- Recorded data:
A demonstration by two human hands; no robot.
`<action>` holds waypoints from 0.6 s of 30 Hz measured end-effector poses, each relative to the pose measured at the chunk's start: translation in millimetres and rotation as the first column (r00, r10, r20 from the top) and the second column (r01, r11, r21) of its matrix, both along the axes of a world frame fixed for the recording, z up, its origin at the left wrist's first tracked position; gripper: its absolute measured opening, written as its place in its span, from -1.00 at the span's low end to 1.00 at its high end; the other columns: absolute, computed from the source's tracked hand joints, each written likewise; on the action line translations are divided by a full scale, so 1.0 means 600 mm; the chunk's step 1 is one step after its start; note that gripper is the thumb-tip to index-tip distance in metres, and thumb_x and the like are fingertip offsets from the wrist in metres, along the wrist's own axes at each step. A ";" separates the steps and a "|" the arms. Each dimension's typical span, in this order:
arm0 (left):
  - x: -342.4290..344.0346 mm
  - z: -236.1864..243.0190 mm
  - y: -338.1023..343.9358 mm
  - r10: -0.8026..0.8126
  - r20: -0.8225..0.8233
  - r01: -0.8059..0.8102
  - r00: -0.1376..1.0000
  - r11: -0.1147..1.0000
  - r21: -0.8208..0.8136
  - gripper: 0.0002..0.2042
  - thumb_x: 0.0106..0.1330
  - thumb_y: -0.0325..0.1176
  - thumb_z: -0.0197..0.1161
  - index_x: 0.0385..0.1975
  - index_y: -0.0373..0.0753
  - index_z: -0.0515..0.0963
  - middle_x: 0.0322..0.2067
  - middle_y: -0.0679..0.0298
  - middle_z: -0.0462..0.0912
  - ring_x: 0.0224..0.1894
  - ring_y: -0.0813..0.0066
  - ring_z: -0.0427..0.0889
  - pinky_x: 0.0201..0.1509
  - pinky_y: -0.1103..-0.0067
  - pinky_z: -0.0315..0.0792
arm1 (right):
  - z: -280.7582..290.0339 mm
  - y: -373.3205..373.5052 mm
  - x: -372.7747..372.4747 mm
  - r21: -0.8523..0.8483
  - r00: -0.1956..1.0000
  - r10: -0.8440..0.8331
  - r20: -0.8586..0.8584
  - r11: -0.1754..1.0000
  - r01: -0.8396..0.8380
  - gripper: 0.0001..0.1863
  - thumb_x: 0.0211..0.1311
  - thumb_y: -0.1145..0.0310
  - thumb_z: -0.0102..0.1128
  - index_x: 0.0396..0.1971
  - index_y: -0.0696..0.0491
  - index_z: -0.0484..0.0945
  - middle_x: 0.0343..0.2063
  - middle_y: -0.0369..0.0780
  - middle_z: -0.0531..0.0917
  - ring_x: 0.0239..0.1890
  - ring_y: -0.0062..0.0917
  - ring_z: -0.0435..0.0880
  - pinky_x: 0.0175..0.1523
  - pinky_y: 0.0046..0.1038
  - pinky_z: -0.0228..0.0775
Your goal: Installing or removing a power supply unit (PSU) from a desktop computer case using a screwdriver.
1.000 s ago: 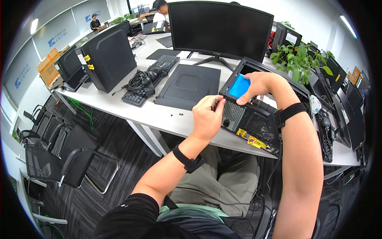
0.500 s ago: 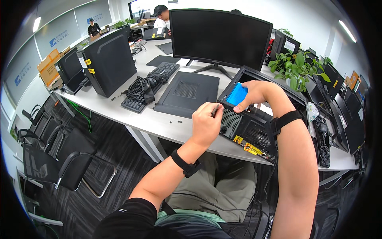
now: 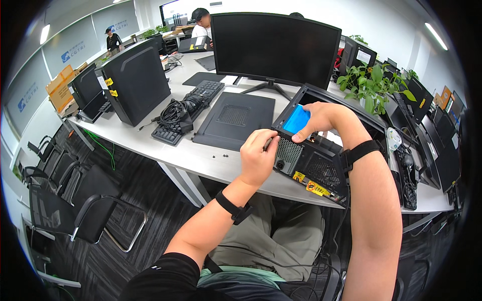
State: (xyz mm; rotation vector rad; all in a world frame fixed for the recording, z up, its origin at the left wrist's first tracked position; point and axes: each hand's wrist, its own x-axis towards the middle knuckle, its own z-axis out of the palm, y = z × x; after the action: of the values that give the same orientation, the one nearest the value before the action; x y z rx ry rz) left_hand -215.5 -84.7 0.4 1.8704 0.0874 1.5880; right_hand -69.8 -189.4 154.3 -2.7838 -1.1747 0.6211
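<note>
Apparent fastening or unfastening on an open computer case [image 3: 324,170], right of centre on the desk [image 3: 196,159]: left hand [image 3: 257,155] pinching a small dark piece [image 3: 268,144] at its corner, right hand [image 3: 327,120] spread over a blue part [image 3: 296,119], the next move likely needing a steady brace

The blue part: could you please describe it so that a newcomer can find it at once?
Find the large monitor, then the open black case in front of its right side. At the case's left end, partly under the right hand, is the blue part. Its bright blue surface sets it apart from the black case and the grey mesh next to it.
</note>
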 end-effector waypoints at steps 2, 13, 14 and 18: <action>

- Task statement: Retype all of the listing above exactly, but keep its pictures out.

- Result:
A demonstration by two human hands; no robot.
`<action>` holds waypoints from 0.6 s of 30 Hz measured end-effector poses, each relative to the pose measured at the chunk's start: translation in millimetres and rotation as the first column (r00, r10, r20 from the top) and the second column (r01, r11, r21) of its matrix, both along the axes of a world frame fixed for the recording, z up, its origin at the left wrist's first tracked position; gripper: its absolute measured opening, written as its place in its span, from -1.00 at the span's low end to 1.00 at its high end; the other columns: absolute, computed from the source's tracked hand joints, each written likewise; on the action line translations are divided by a full scale, so 1.0 means 600 mm; the chunk's step 1 is one step after its start; note that gripper is the thumb-tip to index-tip distance in metres, and thumb_x and the like are fingertip offsets from the wrist in metres, along the wrist's own axes at each step. A ";" separates the steps and a "|" the arms. Each dimension's typical span, in this order:
arm0 (left):
  - x: -342.4290..344.0346 mm
  - z: -236.1864..243.0190 mm
  - y: -338.1023..343.9358 mm
  - r10: -0.8026..0.8126
  - r20: -0.8225..0.8233
  - r01: -0.8059..0.8102
  - r00: -0.1376..1.0000
  - r11: -0.1147..1.0000
  - r21: -0.8208..0.8136
  - gripper: 0.0002..0.2042
  - thumb_x: 0.0106..0.1330
  - thumb_y: -0.0325..0.1176
  - thumb_z: -0.0197..0.1161
  - index_x: 0.0385..0.1975
  - index_y: -0.0373..0.0753
  - index_z: -0.0515..0.0963
  - middle_x: 0.0322..0.2067
  - middle_y: -0.0679..0.0298
  - middle_z: -0.0462..0.0912
  - ring_x: 0.0224..0.1894
  - ring_y: -0.0813..0.0066
  - ring_z: -0.0427..0.0889
  - pinky_x: 0.0201..0.1509
  - pinky_y: -0.1103..-0.0067
  - pinky_z: -0.0315..0.0792
arm1 (right):
  - z: -280.7582..290.0339 mm
  - y: -373.3205..373.5052 mm
  - x: -372.7747..372.4747 mm
  - r21: -0.8523..0.8483
  - r00: -0.1956..1.0000
  - r10: -0.8440..0.8331
  - r20: -0.8586..0.8584
  - r11: -0.1754..1.0000
  - r01: -0.8396..0.8380
  - gripper: 0.0001..0.1863
  - thumb_x: 0.0211..0.1311
  - thumb_y: -0.1145..0.0310
  - thumb_z: -0.0102..0.1128
  - index_x: 0.0396..0.1971
  - index_y: -0.0696..0.0491
  - index_z: -0.0484..0.0945
  - middle_x: 0.0343..0.2063
  - middle_y: -0.0369..0.0780
  - middle_z: -0.0531..0.0917
  - ring_x: 0.0239..0.1890
  - ring_y: -0.0062..0.0917
  - ring_z: -0.0435..0.0880
  - pinky_x: 0.0175..0.1523
  - pinky_y: 0.0046..0.1038
  - pinky_z: -0.0228..0.0775
Your goal: Installing or removing a power supply unit (PSU) from a desktop computer case using a screwdriver.
1.000 s ago: 
0.500 s ago: 
now: 
State: (xyz mm; rotation vector rad; all in a world frame fixed for the recording, z up, its origin at the left wrist's first tracked position; point and axes: each hand's wrist, its own x-axis towards the middle knuckle, its own z-axis out of the palm, y = z × x; after the action: of the values that give the same orientation, the one nearest the value before the action; x y z rx ry rz) left_hand -215.5 -84.7 0.4 1.8704 0.0874 1.5880; right_hand -69.8 -189.4 154.3 -2.7838 -1.1747 0.6211
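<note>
Apparent fastening or unfastening on an open computer case [image 3: 324,170], right of centre on the desk [image 3: 196,159]: left hand [image 3: 257,155] pinching a small dark piece [image 3: 268,144] at its corner, right hand [image 3: 327,120] spread over a blue part [image 3: 296,119], the next move likely needing a steady brace

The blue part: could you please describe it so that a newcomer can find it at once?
Find the large monitor, then the open black case in front of its right side. At the case's left end, partly under the right hand, is the blue part. Its bright blue surface sets it apart from the black case and the grey mesh next to it.
</note>
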 end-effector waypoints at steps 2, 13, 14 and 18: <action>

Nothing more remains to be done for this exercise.